В газетах от 17 апреля сообщалось, что 15 апреля семь тысяч студентов и рабочих собрались у сквера Казанского собора на демонстрацию в связи с событиями на Ленских приисках. Арестовано 123 человека. Того же числа наложен арест на рабочую газету «Звезда», а редактор привлечен к судебной ответственности. Даже в этих предельно скупых строчках Двинской чувствовал, что в Питере забурлила жизнь.

В газетах от 18 апреля публиковалась речь вождя черносотенцев Маркова второго. Этот ярый защитник царизма с трибуны думы заявил, что «Биржевики и крупные капиталисты являются истинными виновниками ленской катастрофы». Значит, монархисты испугались взрыва народного возмущения и стараются свалить всю вину на капиталистов, пытаясь обелить этим царский строй.

Двинской взволнованно курил трубку за трубкой. Его охватила уверенность, что ленский расстрел рабочих явится толчком к развертыванию больших, скорее всего — очень больших событий. Захватив все газеты, он торопливо вышел на улицу и остановился на крыльце.

Дул мягкий влажный ветерок, и по-особому резко чернел горизонт, означая наступление оттепели. Двинской прислушался: в большом селе не раздавалось ни звука. Рыбаки давно были на Мурмане, женщины и ребятишки уже спали. Кое-кто из служащих, конечно, бодрствовал, но Двинскому идти было не к кому.

В селе жили два учителя, присланные на место арестованных в девятьсот девятом году. Младшим учителем числилась богомольная старая дева, организатор церковного хора из школьников. Попробовал Двинской как-то поговорить с ней, но она сразу же убежала, а через полчаса пожаловала к нему ее мамаша и пригрозила, что на него будет написана жалоба губернатору.
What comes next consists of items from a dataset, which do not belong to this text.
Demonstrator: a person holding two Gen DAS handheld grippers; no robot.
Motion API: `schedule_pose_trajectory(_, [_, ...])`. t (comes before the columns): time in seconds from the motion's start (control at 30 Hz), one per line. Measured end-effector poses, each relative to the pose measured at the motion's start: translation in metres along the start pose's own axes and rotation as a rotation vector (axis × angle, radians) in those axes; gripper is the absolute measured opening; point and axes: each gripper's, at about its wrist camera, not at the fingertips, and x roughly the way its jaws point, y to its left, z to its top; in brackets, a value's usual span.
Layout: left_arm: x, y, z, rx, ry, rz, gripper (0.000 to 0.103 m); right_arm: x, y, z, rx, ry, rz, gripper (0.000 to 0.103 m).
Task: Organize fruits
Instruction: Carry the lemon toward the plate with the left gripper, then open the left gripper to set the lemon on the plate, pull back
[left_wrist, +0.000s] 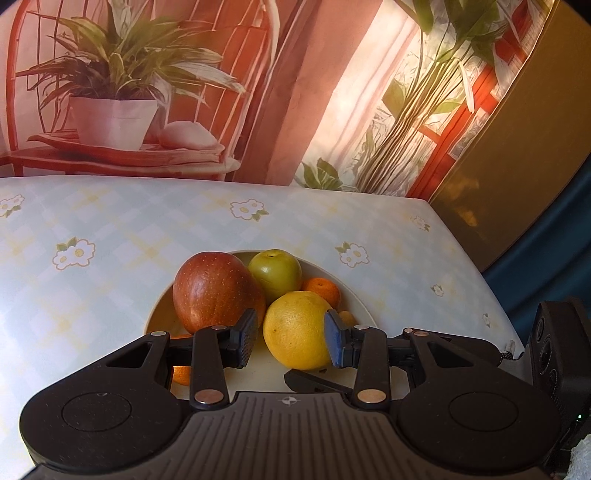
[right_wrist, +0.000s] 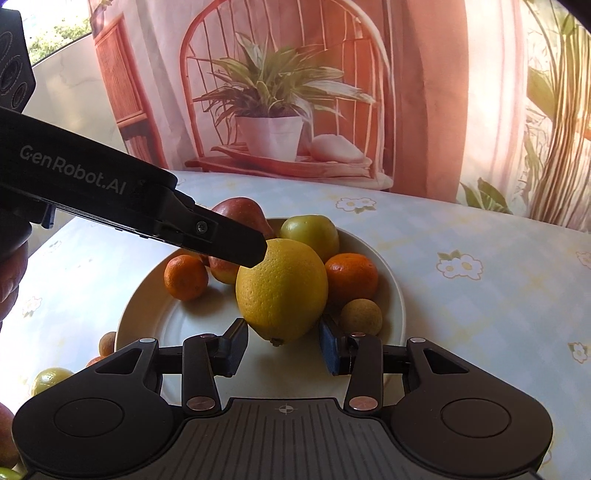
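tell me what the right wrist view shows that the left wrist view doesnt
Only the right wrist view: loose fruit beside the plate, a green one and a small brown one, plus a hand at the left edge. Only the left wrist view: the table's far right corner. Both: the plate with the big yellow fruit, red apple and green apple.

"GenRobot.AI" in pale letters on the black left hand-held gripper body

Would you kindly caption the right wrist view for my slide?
Both grippers, right and left, meet at a large yellow citrus on a white plate of fruit.
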Motion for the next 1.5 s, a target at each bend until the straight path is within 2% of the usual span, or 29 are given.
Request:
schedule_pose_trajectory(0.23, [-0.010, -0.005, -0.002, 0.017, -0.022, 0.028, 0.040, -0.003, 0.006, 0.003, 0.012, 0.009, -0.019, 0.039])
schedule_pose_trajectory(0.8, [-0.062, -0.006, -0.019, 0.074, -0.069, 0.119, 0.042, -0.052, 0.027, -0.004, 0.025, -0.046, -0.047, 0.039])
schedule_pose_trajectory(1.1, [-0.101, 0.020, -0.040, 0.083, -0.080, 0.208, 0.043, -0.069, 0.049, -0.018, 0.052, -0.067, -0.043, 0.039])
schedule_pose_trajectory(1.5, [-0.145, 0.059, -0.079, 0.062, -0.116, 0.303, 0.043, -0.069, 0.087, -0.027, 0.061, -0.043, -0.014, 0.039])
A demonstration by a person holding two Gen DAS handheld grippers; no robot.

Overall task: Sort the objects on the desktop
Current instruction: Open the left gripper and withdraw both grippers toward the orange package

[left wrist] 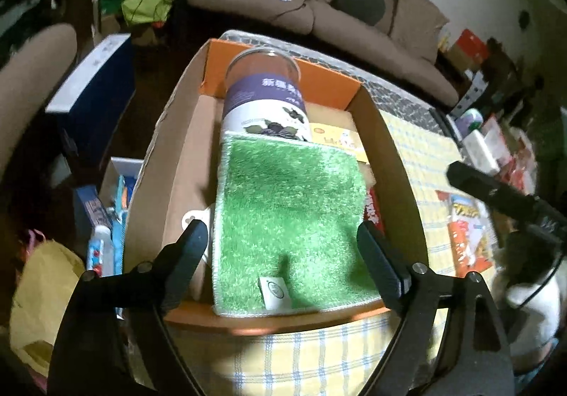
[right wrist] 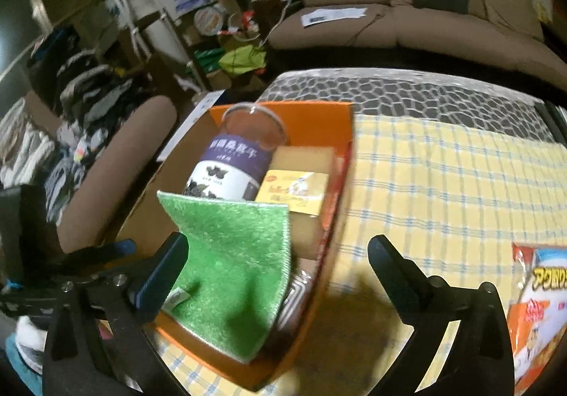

Еще более не подходящим для политических разговоров был заведующий школой. Правда, он сам не раз заходил к теще Двинского. Из задаваемых учителем вопросов Александр Александрович понял, что охранка прислала его выискивать корешки разгромленной организации. У Двинского не было сомнения, что почтовый чиновник также был из числа этой продажной своры. Правда, в селе жил врач, но это был странный, чем-то запуганный обыватель, «принципиально ни с кем не говорящий о политике», как он к месту и не к месту заявлял каждому при знакомстве. Был и фельдшер, подобно сорокскому собрату, горький пропойца. С ним можно было говорить только о выпивке и картах.